“Groundcover”: Transforming Archival Gardiner Photos

August 8, 2023

Brooklyn-based artist Genesis Báez gives us a closer look at Groundcover, her contribution to Beyond Concrete, and the process of its creation. The installation features archival images of the Gardiner Expressway that Baéz re-photographed and buried in the soil beneath the highway.

This summer, we’re publishing a series of essays, interviews, and other stories that explore the themes of Beyond Concrete, a season of programs that explore the urban ecosystem beneath the Gardiner Expressway, where human-made infrastructure intertwines with flora and fauna.

Below, the artist speaks about the work and reveals some of the source images she used.

Groundcover is a series of images that began with City of Toronto archival photographs of the Gardiner Expressway under construction in the 1950s. These were images in which the Gardiner looked like it was being built up and broken down simultaneously. I first tinted the archival photos blue on the computer, because blue reminded me of blueprints, the underground rivers of the city, and the sky above. I printed and re-photographed these blue-tinted archival images, then took the film I used and buried it in the bioswales on the Bentway site. Repetition and cycles were part of the process from its earliest stages.

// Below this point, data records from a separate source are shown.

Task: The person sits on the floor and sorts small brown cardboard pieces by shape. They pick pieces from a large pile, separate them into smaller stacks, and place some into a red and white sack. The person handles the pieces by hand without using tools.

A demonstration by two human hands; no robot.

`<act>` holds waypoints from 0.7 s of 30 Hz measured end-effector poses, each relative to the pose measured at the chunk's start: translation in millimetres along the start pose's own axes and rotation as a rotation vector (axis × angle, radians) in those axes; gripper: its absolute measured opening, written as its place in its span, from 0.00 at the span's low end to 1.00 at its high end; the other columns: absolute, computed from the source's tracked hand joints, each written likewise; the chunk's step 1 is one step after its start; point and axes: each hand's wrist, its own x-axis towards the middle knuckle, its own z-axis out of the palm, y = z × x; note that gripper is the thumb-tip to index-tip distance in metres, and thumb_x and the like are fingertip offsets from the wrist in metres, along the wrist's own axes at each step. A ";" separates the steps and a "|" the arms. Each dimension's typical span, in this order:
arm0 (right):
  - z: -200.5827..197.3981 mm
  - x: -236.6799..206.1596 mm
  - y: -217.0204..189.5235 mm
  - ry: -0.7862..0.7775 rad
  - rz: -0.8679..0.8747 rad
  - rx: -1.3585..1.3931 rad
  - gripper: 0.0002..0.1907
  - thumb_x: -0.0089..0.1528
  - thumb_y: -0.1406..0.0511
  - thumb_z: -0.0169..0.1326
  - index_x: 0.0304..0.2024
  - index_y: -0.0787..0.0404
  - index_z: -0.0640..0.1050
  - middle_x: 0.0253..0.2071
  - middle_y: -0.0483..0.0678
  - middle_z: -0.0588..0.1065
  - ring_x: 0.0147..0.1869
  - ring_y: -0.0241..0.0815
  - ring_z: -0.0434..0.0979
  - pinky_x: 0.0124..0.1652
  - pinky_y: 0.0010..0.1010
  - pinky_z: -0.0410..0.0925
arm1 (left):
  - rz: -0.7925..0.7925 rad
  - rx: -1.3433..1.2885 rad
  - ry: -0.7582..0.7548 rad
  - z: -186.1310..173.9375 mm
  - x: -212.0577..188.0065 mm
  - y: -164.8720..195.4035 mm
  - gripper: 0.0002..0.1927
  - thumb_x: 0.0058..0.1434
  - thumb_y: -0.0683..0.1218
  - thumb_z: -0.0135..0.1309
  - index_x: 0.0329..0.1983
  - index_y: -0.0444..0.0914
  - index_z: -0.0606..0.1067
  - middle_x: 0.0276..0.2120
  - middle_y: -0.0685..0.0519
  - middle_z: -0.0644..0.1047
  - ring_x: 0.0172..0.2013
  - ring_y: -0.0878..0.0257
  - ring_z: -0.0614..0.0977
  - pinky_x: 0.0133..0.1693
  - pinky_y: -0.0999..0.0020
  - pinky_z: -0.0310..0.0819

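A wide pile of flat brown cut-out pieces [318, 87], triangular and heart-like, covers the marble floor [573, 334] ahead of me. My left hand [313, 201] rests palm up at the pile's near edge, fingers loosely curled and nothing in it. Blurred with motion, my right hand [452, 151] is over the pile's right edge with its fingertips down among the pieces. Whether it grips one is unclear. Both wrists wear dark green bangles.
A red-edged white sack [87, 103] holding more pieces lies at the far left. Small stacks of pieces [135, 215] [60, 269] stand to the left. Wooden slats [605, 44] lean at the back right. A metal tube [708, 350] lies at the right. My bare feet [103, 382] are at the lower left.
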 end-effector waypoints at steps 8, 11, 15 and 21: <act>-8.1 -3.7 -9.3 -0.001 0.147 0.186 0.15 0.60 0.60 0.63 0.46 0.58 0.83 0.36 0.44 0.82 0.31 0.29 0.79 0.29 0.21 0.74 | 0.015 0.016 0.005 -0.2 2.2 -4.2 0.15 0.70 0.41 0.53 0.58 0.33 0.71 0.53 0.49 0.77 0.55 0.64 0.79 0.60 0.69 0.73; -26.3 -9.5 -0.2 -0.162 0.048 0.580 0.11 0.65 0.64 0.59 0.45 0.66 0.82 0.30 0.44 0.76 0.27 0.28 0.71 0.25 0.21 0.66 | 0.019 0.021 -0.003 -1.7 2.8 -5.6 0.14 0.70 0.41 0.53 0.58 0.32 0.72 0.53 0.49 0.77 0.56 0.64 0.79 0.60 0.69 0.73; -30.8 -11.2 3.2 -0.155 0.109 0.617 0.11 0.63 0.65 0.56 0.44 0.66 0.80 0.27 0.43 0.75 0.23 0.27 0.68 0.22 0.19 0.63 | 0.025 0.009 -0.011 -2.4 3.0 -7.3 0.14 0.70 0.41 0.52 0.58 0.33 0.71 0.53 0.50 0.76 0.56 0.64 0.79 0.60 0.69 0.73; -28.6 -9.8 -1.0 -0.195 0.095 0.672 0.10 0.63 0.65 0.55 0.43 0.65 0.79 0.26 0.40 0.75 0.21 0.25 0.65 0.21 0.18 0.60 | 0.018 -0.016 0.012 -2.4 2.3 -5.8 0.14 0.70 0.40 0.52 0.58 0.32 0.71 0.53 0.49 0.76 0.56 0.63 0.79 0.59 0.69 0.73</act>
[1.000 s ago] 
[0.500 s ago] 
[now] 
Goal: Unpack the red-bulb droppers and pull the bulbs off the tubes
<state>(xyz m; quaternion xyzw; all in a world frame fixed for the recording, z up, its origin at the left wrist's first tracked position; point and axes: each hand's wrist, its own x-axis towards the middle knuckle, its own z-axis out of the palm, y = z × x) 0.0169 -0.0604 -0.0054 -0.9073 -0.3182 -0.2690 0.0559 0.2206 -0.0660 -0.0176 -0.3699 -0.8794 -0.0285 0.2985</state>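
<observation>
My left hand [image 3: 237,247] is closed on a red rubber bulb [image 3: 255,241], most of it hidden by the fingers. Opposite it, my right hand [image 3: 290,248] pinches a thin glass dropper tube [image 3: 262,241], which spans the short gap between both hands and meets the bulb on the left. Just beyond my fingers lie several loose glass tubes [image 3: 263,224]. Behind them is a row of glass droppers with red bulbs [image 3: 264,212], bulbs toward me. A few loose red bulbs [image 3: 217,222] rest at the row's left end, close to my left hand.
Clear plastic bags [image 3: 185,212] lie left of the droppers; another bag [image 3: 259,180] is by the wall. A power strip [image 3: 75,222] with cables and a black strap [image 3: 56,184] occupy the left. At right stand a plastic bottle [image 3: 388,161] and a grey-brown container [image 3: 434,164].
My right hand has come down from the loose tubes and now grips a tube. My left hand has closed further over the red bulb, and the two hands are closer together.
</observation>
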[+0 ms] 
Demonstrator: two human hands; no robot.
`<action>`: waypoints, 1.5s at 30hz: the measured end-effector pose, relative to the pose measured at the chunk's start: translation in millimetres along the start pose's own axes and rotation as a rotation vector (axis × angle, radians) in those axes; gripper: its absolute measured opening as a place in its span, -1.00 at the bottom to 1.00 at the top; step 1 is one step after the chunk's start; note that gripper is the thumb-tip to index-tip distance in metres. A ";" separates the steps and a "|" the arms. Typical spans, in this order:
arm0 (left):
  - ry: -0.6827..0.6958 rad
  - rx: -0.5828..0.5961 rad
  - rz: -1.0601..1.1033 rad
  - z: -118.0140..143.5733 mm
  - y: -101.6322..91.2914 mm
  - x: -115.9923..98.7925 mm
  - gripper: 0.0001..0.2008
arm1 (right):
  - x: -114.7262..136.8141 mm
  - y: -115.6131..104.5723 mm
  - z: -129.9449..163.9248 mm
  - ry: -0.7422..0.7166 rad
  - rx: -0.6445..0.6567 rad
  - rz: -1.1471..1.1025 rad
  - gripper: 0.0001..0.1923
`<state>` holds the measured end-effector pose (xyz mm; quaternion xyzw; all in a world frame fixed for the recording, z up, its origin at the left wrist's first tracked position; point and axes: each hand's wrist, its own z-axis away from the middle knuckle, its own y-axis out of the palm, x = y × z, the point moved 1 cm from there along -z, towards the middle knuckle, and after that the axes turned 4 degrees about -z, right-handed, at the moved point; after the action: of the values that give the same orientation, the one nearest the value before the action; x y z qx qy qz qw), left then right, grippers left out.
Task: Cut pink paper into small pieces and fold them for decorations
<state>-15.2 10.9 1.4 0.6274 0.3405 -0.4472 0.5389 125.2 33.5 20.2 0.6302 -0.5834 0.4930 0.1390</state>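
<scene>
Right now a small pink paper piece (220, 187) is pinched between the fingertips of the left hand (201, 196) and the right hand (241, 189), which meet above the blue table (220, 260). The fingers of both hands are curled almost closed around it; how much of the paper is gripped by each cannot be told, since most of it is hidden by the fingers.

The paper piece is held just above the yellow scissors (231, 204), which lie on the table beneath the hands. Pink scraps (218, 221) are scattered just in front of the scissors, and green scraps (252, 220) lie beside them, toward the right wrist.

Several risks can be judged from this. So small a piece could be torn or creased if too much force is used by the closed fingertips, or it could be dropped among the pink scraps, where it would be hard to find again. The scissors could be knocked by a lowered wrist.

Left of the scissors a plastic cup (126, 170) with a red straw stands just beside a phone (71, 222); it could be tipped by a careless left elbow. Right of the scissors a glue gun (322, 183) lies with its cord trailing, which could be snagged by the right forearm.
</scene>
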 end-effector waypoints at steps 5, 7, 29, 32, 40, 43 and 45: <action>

After time passed, we dug up the negatives to discover that the original photos had been transformed—the moisture and environment had created new images on top of what had been lost. I engaged in a similar process about ten years ago for another project, in Puerto Rico, and I was glad to revisit and expand my thinking around this process.

Like groundcover plants that shape what’s in the soil below, this process was a meditation on the temporal and reciprocal nature of the Gardiner and its ecologies. The bioswale and its plants help manage stormwater and remove pollutants from the ground. Apart from that, how do they shape each other? Some of the final, transformed images recall the bottom of the ocean or skyscapes, maps of the city’s underground rivers, or even scientific slides. I’m excited by their potential to swing between macro and micro, past and present, the visible and the out-of-sight. I was even more excited about finding out what would happen if the landscape and the environment played an active role in the image-making process, rather than simply describing the surface of the landscape by photographing it. It’s an important way for the work to embody my belief that we are a part of nature, not separate from it. I hope that, as people learn about the work, they think beyond such binary distinctions (us and nature) and recognize the complexity  of our relationships to places.

This is my first time presenting art in a public environment and I’m eager to see how the natural environment under the Gardiner continues to shape the work. Will the prints begin to chip and peel? I appreciate the open-endedness of encountering art, the way its meanings lodge within you and change over time, never quite fixed.